04. Cache
- «Speed»: latency
- «Speed»: trhoughput
- + (hardware specific) «Speed»: granularity (e. g. reading from disk by sectors vs. reading from disk cache by bytes)
- Cache
- keeping an actual part of «slow» storage data on «fast» storage
Why cache < storage?
- Cost: energy, money
- Effectiveness (search among lesser data / decoding lesser address)
What is «actuality»? See Locality_of_reference
- Temporal locality (once referenced ⇒ can be referenced soon again)
- Spatial locality (once referenced ⇒ neighbours can be referenced soon)
(other: branches and equidistant references)
What to keep in cache:
- What was read from storage
+ certain amount of following data (e. g. disk read)
- + prediction voodoo (e. g. equidistant)
TODO What to throw out of cache:
- Random: easy implementation, but inefficient;
LFU (less frequently used): need counters and age meters, and search;
- LRU (less recently used): need age and search;
- FIFO: relatively easy, but ineffective
FIFO+LRU: needs direct queue modification, but no age/counters (newly arrived element appends (or moves) to te top of the queue
There always is worst case algorithm for every cache architecture.
- Cache hit
- access to cached element
- Cache miss
- access to non-cached element
We must know address (storage index) of cached element. If element is too small, caching is ineffective because of too much metadata:
| 00 | 10 04 00 00 | a0 78 4f 95 |
- 8 bits — age
- 30 bits — address
- 32 bits — cached word
38 bits of metadata over 32 bits of data.
Note: address is 30 bits instead of 32 because we need no trailing two bits, which are zero if we addressing a word (4 bytes) instead of byte.
So let's go further and cache a whole memory block:
| 00 | 10 04 00 | a0 78 4f 95 … 34 45|
- 8 bits — age
- 24 bits — address tag
- 8192 bits — cache line (256 words)
32 bits of metadata over 8192 bits of data.
- Tag
- part of memory address that corresponds to a memory block
- Line
- memory block that corresponds a tag
Caching a line of words at once (and probably by access to one word only) is statistically good tactics because of spatial locality
Direct cache
A line can cache one of selected list of blocks. If tags are equal, this is hit, if not equal or unused, this is miss (and cache line is filled).

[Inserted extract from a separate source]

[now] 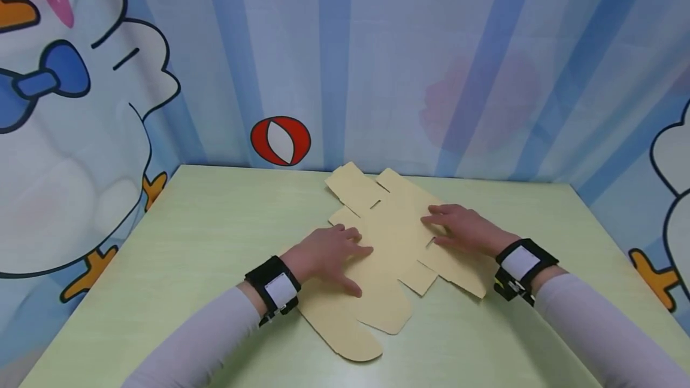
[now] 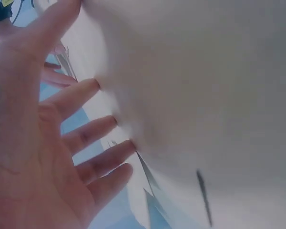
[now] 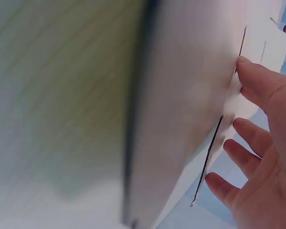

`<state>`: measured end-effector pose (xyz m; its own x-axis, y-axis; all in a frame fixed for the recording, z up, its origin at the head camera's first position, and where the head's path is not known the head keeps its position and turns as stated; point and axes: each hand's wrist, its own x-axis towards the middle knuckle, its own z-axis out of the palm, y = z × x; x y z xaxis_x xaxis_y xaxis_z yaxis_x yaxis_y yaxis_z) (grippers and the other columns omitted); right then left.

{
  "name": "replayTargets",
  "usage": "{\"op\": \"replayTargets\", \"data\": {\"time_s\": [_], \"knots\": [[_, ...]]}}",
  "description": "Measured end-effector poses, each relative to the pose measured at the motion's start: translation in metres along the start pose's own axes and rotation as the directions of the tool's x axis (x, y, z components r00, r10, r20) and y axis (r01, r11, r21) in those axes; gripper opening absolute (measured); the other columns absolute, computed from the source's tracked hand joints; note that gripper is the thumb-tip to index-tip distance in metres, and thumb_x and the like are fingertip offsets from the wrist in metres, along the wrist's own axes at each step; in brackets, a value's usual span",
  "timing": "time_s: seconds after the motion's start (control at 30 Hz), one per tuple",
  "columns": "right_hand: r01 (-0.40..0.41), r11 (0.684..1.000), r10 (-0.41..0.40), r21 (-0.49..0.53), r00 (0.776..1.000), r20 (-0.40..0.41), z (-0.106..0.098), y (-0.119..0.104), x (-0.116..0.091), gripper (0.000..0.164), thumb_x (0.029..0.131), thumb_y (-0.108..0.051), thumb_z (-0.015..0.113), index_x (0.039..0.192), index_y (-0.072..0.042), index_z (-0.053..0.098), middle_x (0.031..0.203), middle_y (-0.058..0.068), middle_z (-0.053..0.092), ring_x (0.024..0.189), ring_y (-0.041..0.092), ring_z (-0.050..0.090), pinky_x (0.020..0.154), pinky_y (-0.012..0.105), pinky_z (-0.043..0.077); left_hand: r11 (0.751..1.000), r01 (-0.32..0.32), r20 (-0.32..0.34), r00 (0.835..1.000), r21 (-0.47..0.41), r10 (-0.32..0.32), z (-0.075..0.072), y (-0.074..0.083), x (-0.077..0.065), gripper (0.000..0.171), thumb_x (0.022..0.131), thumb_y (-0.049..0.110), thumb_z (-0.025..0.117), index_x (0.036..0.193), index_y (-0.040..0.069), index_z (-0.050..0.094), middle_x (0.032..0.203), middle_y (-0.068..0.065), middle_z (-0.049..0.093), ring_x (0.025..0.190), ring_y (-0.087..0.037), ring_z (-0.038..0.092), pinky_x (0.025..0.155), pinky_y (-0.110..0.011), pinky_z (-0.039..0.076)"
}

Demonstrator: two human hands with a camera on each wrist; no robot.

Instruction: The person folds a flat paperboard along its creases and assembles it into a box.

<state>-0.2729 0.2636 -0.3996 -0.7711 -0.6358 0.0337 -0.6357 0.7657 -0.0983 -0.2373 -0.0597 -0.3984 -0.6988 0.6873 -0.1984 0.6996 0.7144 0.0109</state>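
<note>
Flat tan cardboard pieces (image 1: 388, 238) with narrow slots and rounded ends lie overlapping in a loose pile on the table. My left hand (image 1: 331, 259) rests on the left part of the pile, fingers spread. In the left wrist view its fingertips (image 2: 112, 121) touch the cardboard surface. On the right side of the pile lies my right hand (image 1: 466, 229), its fingers extended over a slotted piece. The right wrist view shows the right fingertips (image 3: 229, 143) against the cardboard beside a dark slot. Neither hand grips a piece.
The pale green table (image 1: 215, 214) reaches back to a blue striped cloth (image 1: 372, 76) printed with a red and white ball (image 1: 280, 141). Large printed cartoon birds flank the table. One rounded cardboard strip (image 1: 350, 340) extends toward the front.
</note>
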Motion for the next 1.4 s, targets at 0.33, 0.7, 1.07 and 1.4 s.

- Tag size = number of concurrent lines bit length (address // cache size)
- Line number = cache size // line size
- (this is commonly used formula)
- Complies to spatial locality, but weak to locality breaches
- Has effective implementation
Associative cache
Any line can cache any memory block (aligned to cache line size).
- Tag size = number of blocks (address // line size ) ⇒ larger than in direct cache
- Line numbers are stored when cached
Needs hardware implementation of tag searching (we don't know where line is cached, if it is)
- ⇒ Effective if small
- Complies to temporal locality, strong to spatial locality breach
Multi-associative cache
How to violate spatial locality:
- Perform random access to various addresses (rarely accidental)
Have more than one spots of code/data flow (e. g. in multitasking environment, and that is common)
Multi-associative cache is superposition of direct and associative cache:
- Each bank works as direct cache
- ⇒ tag size is equal to direct cache tag size
- There are a number of banks, and data is searched among them in associated manner
- Depending on number of banks, search is relatively fast
- Can hold multiple locality spots
Write cache
- Increases performance
- Temporal locality ⇒ multiple write to cache leads to single writ to storage
Cache strategies:
- Write through: no write cache
- if already cached — need to update
- if cache is missed:
- do nothing (only reads are cached)
- or
- also cache data as if there was read (but this adds complexity and is unexpectedly ineffective)
- do nothing (only reads are cached)
- Write back: program continues after writing to cache, actual memory write is performed «at the background» somehow
- hot line: cache line that is no synchronized with memory
- temporal locality: keep hot lines in cache as long as possible
any other memory access, read or write, (e. g. DMA) must be
- restructured to work through cache
- or
- cause cache flush
- or
- invalidate corresponded cache line
- restructured to work through cache
- hot line: cache line that is no synchronized with memory